Ci sono storie semplici e silenziose, ma vere e intense da riuscire a toccare l’anima.
La storia di Giorgio, un meticcio bianco di dodici anni che vive a Scortichino, in Provincia di Ferrara, è una di quelle che rimangono dentro. Da oltre un mese, ogni giorno alle 7.30, Giorgio fa lo stesso percorso. Esce di casa, attraversa il paese da solo e va al bar dove per anni è andato insieme al suo proprietario. Entra e raggiunge il solito tavolo, quello dove l’uomo si sedeva ogni mattina. Lì si mette sdraiato, in silenzio, e aspetta fermo, come se quel posto potesse riportargli ciò che ha perso per sempre.

Rimane così una ventina di minuti, poi si alza e torna indietro, a casa. All’inizio il paese pensava fosse una coincidenza. Poi, osservandolo, tutti hanno capito: Giorgio non sta semplicemente ripetendo un tragitto che per lui è diventato un’abitudine, ma sta ancora cercando il suo “papà” umano. Chi frequenta il bar lo guarda con un misto di tenerezza e di dolore perché sa che era sempre lì, accanto a lui, quando leggeva il giornale o chiacchierava con gli amici. Ora arriva da solo, e quella solitudine pesa sul cuore di molti.

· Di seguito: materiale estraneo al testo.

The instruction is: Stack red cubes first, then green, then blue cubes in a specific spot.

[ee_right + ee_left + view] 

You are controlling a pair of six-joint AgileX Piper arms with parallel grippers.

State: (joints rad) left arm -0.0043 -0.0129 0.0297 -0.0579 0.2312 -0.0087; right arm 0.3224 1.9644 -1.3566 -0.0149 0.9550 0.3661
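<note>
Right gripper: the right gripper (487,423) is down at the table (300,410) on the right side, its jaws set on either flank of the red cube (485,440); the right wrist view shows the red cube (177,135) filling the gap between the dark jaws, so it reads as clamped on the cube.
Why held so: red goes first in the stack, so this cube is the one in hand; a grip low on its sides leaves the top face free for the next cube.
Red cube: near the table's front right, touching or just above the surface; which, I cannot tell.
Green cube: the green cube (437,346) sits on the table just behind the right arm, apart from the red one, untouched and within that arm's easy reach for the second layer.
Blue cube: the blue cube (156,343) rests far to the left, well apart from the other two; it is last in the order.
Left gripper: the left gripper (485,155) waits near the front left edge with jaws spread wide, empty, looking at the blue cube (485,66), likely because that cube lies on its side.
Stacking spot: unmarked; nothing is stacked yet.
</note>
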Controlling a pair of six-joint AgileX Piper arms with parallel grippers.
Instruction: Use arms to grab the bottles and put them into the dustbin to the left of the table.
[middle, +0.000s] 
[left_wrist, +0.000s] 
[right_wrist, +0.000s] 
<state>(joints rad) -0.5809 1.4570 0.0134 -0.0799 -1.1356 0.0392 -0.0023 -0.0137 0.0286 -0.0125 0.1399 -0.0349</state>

La moglie del proprietario racconta che in casa Giorgio gira per le stanze, annusa, controlla. Non capisce dove sia finito il suo compagno di vita, e questa confusione, questo vuoto che non sa spiegarsi, è forse la parte più difficile da guardare e da sopportare.Chi vive con un cane sa che quando amano lo fanno fino in fondo. Non si preparano alla perdita, non si proteggono, ma continuano a cercare e ad amare.
La storia di Giorgio ricorda inevitabilmente quella di Hachiko, ma non c’è bisogno di confronti celebri per capirne il senso. Per un cane, aspettare è un modo semplice e naturale di dire “tu per me ci sei ancora”. Vedere Giorgio compiere questo piccolo rito ha cambiato lo sguardo di molti.

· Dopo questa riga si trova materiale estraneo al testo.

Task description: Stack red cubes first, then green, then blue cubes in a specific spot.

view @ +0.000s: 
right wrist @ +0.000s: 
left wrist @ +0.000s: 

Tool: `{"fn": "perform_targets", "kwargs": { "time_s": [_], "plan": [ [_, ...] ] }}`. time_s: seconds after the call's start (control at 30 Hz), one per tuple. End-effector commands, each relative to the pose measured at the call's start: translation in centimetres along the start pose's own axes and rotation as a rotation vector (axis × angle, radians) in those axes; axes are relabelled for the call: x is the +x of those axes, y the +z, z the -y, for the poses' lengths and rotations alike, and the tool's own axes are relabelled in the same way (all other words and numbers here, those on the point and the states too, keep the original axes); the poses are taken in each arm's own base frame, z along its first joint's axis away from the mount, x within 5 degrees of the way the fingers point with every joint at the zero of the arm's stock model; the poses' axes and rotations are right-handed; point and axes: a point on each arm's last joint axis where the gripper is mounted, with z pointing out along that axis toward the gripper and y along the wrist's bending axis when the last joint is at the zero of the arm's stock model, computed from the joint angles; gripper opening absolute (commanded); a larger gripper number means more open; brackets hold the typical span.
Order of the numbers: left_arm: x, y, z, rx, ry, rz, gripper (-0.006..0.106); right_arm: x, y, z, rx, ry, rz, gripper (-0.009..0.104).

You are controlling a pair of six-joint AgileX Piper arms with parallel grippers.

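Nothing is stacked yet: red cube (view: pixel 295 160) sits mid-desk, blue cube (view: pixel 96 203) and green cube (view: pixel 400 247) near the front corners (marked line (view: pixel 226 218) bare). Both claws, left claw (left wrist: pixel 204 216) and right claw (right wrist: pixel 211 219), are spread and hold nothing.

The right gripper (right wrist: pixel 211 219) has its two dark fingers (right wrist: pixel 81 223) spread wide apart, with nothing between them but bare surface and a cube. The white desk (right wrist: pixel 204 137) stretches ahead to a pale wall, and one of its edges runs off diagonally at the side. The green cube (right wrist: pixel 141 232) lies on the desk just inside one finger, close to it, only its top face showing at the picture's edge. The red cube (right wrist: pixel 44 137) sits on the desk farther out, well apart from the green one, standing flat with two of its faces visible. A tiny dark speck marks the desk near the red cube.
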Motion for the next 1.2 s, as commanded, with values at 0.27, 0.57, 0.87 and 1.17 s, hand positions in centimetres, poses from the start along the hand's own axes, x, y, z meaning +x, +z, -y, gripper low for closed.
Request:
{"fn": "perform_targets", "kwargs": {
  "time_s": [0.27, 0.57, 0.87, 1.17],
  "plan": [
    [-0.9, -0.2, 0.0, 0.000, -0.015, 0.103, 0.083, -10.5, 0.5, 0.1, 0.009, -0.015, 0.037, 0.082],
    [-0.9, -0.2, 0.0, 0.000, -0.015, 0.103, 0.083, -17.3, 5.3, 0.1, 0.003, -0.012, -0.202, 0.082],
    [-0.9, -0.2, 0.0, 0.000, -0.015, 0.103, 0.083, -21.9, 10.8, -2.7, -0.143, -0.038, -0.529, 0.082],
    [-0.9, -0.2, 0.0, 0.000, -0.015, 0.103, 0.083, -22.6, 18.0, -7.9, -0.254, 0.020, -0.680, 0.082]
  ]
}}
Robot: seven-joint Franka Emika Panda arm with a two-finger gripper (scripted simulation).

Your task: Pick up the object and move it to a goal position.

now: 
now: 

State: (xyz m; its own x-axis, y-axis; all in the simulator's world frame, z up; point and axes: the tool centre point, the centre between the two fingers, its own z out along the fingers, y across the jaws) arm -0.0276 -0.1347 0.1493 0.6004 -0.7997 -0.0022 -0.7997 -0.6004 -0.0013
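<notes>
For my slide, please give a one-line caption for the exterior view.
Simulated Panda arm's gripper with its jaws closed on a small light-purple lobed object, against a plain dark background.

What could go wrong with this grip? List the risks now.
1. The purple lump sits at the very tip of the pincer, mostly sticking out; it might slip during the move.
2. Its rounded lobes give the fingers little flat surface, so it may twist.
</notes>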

Perché quel cane, seduto sotto una sedia vuota, in silenzio e con gli occhi tristi, racconta che i legami veri non si consumano in fretta, e che alcune presenze continuano a vivere nei gesti quotidiani. Racconta soprattutto la dedizione di un cane, la sua riconoscenza e il suo amore incondizionato per il padrone.
La sua storia ci obbliga a rallentare per un momento e a riconoscere quanto sia potente la fedeltà quando non è sbandierata, ma semplicemente vissuta. Giorgio segue semplicemente il suo cuore. In quel tragitto ripetuto c’è un sentimento che non ha bisogno di parole né di spiegazioni.

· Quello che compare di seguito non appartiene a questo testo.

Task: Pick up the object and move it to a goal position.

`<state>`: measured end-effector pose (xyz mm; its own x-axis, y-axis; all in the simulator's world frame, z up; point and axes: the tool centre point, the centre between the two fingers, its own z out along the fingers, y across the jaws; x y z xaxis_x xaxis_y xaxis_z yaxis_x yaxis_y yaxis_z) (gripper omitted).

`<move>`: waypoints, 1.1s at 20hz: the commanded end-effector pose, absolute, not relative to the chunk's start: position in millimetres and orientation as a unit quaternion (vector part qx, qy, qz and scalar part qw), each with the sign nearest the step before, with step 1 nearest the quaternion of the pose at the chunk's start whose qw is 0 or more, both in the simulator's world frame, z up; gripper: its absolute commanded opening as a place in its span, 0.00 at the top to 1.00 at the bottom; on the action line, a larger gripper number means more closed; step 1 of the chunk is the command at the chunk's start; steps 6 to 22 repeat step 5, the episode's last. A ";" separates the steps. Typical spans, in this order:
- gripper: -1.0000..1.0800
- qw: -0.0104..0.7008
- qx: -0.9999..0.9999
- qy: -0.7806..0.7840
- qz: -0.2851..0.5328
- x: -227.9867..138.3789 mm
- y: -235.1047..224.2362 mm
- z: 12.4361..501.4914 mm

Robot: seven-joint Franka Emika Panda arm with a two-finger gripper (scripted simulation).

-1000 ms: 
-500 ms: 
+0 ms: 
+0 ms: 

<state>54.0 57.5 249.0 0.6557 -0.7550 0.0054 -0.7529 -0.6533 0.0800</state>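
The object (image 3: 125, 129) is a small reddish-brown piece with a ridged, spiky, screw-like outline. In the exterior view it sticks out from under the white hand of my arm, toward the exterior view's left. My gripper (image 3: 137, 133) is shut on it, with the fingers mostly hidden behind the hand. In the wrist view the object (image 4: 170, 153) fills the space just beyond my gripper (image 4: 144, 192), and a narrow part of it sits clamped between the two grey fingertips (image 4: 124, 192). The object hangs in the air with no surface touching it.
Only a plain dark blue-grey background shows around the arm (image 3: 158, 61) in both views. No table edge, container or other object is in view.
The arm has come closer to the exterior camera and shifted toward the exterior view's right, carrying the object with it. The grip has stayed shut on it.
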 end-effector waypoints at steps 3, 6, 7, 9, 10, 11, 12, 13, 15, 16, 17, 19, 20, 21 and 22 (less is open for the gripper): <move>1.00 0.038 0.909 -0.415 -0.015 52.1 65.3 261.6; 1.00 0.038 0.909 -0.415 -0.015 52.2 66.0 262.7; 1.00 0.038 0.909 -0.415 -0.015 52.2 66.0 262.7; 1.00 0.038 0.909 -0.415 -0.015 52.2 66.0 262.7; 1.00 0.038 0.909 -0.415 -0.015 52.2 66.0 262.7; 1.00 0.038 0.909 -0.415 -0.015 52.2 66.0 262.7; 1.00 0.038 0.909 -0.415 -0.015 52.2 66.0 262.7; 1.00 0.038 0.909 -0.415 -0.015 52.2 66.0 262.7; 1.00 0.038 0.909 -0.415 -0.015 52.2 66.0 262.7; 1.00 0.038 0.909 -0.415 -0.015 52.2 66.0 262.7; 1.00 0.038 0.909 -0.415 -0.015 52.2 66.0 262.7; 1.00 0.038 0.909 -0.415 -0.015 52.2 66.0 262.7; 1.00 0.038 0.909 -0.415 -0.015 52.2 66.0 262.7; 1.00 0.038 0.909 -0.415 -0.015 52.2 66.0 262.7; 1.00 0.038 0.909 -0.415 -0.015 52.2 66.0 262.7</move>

Guardandolo sotto quel tavolo vuoto, in attesa di chi non c’è più, viene spontaneo pensare che alcuni amori non finiscono davvero, ma restano, anche quando fanno male, perché sono parte di noi. Come il percorso che Giorgio continua a fare, ogni mattina, senza arrendersi. Un piccolo atto di memoria, e forse anche di speranza, da non sottovalutare, ma, anzi, da prendere d’esempio.